WHAT NEEDS TO BE DONE:
All lines below starting at the one that holds "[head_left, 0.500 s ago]" and ending at the one that holds "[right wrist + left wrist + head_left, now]" should be printed exactly, ends included. Pictures should not be printed, nor anything else.

Stored data entries
----
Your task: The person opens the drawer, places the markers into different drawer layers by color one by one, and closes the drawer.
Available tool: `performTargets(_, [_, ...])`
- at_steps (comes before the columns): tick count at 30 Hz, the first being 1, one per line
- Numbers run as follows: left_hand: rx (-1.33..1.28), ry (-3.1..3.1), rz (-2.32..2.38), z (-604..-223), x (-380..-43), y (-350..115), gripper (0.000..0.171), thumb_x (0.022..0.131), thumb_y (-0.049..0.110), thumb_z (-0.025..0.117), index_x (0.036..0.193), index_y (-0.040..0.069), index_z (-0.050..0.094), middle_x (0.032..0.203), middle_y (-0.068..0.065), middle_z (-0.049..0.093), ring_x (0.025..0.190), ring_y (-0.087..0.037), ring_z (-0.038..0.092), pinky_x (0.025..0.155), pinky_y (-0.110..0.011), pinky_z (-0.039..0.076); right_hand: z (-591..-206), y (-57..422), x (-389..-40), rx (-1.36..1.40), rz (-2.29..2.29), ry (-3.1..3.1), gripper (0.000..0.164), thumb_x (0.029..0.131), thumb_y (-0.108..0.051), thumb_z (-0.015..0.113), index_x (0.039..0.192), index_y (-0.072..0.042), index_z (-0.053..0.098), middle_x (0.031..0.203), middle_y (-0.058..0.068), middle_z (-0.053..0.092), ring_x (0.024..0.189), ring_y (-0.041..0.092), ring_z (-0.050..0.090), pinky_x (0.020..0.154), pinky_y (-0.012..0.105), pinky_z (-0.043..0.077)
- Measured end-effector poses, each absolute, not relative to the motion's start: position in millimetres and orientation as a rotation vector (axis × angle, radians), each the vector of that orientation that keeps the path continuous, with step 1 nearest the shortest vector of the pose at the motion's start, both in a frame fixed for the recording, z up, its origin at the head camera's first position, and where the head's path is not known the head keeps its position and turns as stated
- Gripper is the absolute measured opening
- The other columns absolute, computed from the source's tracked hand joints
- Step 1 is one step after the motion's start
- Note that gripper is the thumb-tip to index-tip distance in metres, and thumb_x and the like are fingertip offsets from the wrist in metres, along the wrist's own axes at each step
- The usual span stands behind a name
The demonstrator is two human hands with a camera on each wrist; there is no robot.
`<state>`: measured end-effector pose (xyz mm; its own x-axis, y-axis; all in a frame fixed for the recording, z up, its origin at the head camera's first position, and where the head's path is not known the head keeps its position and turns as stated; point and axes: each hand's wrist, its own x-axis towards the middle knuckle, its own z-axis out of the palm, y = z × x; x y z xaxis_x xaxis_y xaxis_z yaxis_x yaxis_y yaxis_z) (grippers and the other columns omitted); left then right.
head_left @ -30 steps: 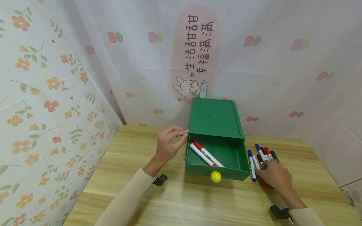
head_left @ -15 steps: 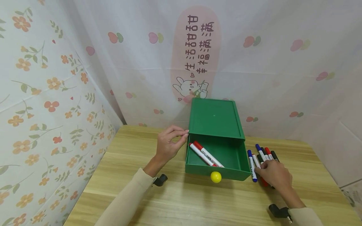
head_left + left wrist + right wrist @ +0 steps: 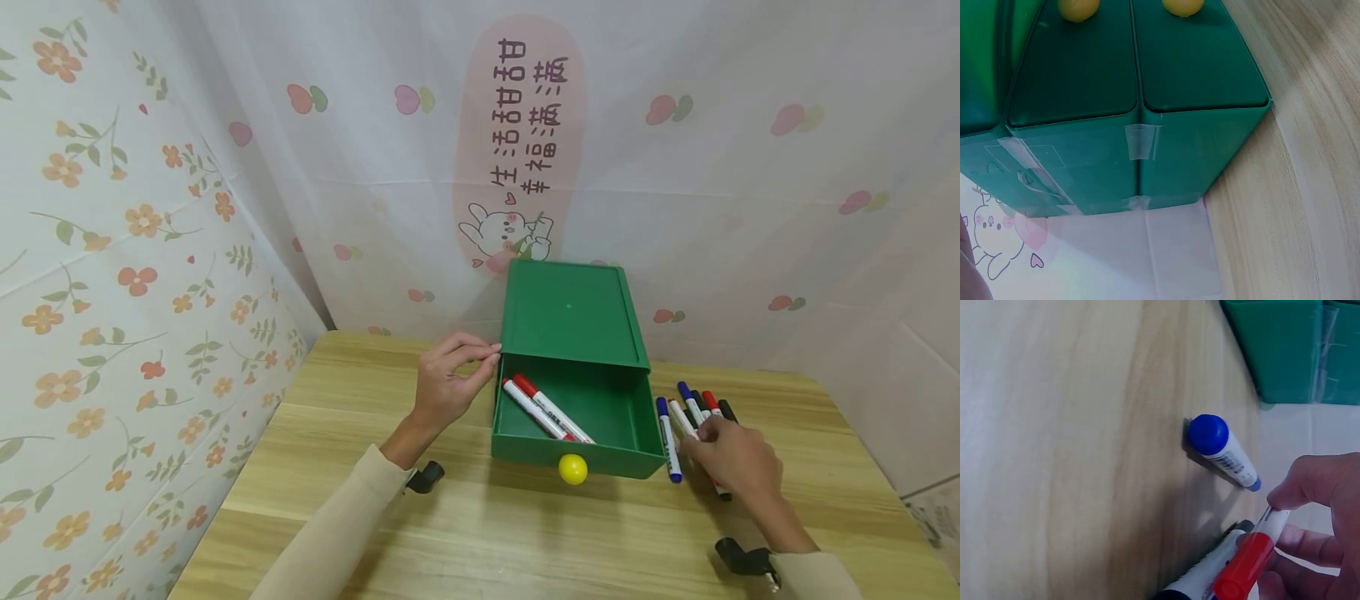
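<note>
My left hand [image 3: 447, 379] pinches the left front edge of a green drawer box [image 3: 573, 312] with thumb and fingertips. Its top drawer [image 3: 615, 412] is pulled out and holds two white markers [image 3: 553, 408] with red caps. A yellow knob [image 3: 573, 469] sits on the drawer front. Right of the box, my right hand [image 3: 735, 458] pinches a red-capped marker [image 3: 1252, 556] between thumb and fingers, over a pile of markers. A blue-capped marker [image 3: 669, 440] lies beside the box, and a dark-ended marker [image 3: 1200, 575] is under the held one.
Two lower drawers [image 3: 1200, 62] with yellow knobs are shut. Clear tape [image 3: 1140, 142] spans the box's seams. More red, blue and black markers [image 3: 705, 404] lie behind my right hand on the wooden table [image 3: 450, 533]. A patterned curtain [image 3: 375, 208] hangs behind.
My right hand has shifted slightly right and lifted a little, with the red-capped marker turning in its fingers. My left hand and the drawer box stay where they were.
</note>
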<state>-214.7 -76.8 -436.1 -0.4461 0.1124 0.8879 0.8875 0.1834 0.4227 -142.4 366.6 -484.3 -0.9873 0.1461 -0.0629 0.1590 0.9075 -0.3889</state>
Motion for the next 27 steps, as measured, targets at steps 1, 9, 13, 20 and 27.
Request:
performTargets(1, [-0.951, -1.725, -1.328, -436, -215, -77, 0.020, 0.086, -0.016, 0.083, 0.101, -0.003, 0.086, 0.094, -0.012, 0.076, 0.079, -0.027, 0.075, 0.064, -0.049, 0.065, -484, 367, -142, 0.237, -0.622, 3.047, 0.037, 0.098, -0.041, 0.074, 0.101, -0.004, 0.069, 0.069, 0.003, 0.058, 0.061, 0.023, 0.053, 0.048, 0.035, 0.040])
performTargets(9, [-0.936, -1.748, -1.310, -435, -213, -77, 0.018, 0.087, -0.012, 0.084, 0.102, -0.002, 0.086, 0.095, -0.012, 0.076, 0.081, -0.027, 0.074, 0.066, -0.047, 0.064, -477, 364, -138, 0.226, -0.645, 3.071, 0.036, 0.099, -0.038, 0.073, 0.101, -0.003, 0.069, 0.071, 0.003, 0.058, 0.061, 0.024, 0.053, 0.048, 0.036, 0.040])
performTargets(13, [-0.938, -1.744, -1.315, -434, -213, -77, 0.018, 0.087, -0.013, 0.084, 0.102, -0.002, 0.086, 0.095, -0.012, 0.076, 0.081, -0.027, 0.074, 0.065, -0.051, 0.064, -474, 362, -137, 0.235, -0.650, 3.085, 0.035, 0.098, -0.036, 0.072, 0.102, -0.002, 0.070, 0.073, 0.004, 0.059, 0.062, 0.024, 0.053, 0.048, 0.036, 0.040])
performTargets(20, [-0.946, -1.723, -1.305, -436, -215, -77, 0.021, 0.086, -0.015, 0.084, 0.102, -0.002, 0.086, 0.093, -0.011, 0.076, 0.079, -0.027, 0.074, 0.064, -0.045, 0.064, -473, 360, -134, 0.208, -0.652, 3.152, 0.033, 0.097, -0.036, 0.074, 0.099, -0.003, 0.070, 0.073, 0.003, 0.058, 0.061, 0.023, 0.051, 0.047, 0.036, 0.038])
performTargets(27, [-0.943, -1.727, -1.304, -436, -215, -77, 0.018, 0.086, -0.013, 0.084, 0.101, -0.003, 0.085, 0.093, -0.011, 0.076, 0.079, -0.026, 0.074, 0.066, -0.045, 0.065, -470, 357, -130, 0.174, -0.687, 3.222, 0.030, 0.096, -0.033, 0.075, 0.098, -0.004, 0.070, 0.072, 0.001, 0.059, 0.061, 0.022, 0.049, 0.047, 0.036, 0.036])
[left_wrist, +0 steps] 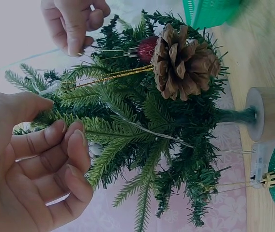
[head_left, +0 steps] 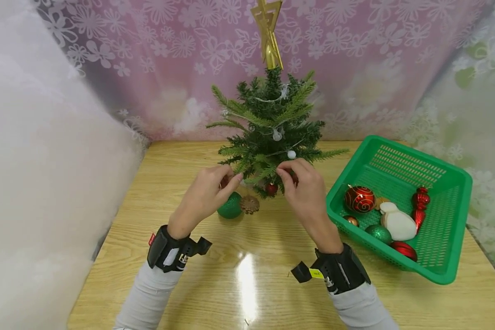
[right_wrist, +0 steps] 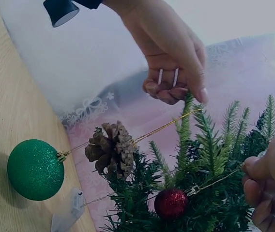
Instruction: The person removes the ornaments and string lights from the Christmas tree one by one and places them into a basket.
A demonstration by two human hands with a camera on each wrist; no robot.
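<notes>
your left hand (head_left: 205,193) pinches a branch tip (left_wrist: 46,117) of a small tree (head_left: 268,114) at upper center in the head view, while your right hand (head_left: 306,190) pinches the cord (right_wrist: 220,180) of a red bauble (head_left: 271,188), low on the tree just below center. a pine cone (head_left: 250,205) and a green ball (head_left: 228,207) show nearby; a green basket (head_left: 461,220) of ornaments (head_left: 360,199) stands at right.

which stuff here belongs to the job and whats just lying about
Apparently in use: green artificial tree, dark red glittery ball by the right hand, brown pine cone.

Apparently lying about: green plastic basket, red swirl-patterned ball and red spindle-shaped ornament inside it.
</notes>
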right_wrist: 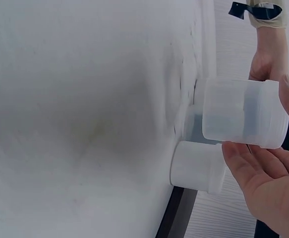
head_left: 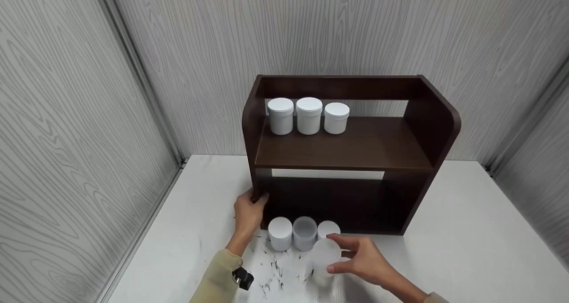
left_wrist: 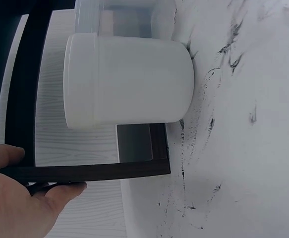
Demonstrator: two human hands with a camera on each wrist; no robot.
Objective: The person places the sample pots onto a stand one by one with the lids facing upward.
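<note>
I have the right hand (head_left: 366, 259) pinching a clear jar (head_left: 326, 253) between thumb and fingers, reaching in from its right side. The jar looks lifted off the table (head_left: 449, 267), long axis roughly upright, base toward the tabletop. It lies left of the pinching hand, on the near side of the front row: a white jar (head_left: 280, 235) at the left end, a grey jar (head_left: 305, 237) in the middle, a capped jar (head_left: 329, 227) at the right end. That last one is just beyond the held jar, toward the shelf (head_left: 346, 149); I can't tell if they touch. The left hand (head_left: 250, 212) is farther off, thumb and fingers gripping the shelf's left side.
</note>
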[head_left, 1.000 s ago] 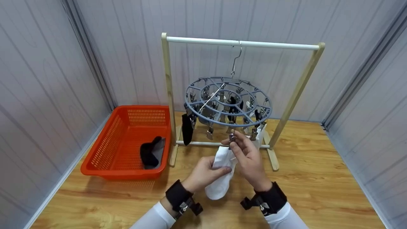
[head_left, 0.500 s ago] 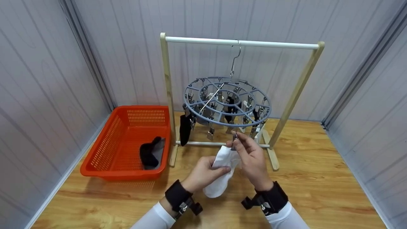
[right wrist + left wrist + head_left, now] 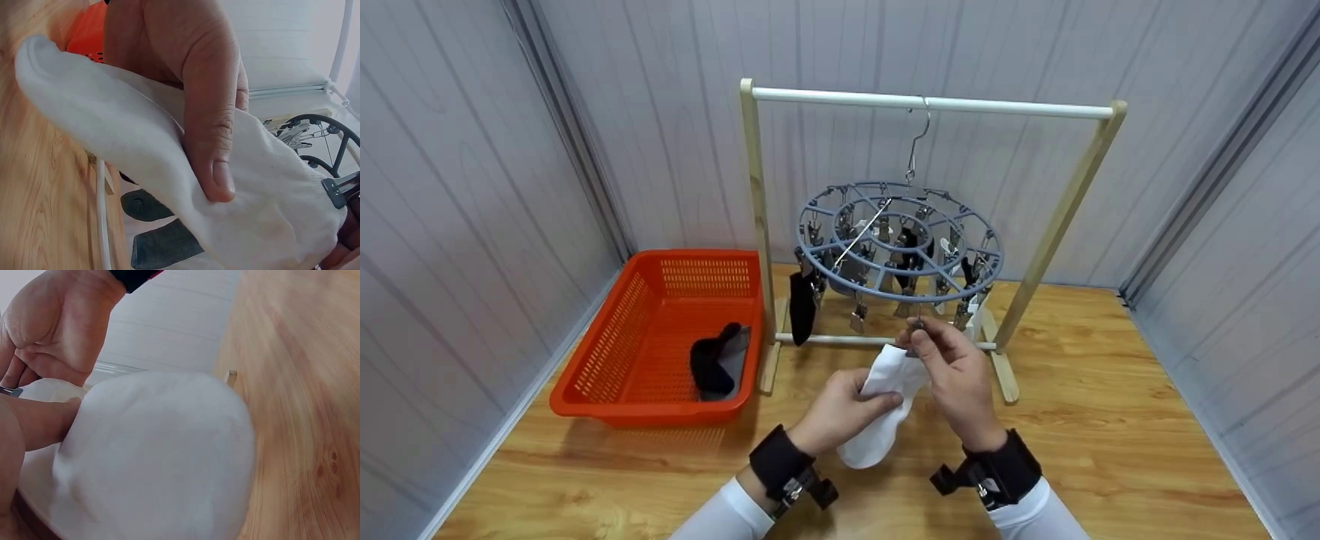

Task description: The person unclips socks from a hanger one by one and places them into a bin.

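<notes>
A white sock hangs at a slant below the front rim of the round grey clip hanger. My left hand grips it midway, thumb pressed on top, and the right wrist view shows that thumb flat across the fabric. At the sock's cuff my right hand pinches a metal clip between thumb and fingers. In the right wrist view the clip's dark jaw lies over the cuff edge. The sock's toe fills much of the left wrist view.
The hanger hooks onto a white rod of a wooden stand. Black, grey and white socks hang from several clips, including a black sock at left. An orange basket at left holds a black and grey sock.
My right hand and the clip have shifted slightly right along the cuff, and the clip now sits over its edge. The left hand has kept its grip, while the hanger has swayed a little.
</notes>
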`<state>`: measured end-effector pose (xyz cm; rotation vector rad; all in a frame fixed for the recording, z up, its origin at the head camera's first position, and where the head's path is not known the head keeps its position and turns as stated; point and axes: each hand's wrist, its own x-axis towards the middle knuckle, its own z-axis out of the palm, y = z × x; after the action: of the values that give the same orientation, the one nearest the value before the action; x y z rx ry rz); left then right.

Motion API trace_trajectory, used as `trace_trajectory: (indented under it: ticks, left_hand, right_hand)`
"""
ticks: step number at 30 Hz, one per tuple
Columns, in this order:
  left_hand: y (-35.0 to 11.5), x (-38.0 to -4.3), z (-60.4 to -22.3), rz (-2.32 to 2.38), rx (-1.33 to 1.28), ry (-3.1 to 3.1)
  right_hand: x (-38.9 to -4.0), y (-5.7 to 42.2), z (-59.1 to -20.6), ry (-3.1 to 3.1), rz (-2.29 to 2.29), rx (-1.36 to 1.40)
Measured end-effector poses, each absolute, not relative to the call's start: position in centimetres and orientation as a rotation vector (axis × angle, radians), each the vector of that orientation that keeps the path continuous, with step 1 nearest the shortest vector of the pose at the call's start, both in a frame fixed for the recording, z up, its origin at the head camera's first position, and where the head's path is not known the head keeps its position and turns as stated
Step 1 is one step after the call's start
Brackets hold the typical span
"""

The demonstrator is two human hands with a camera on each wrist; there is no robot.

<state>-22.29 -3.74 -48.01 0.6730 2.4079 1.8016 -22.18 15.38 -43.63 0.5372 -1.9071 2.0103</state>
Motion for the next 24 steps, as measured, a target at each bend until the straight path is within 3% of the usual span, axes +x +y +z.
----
RESPONSE TO THIS EXERCISE:
[head_left, 0.500 s ago] 
[right wrist + left wrist + head_left, now] 

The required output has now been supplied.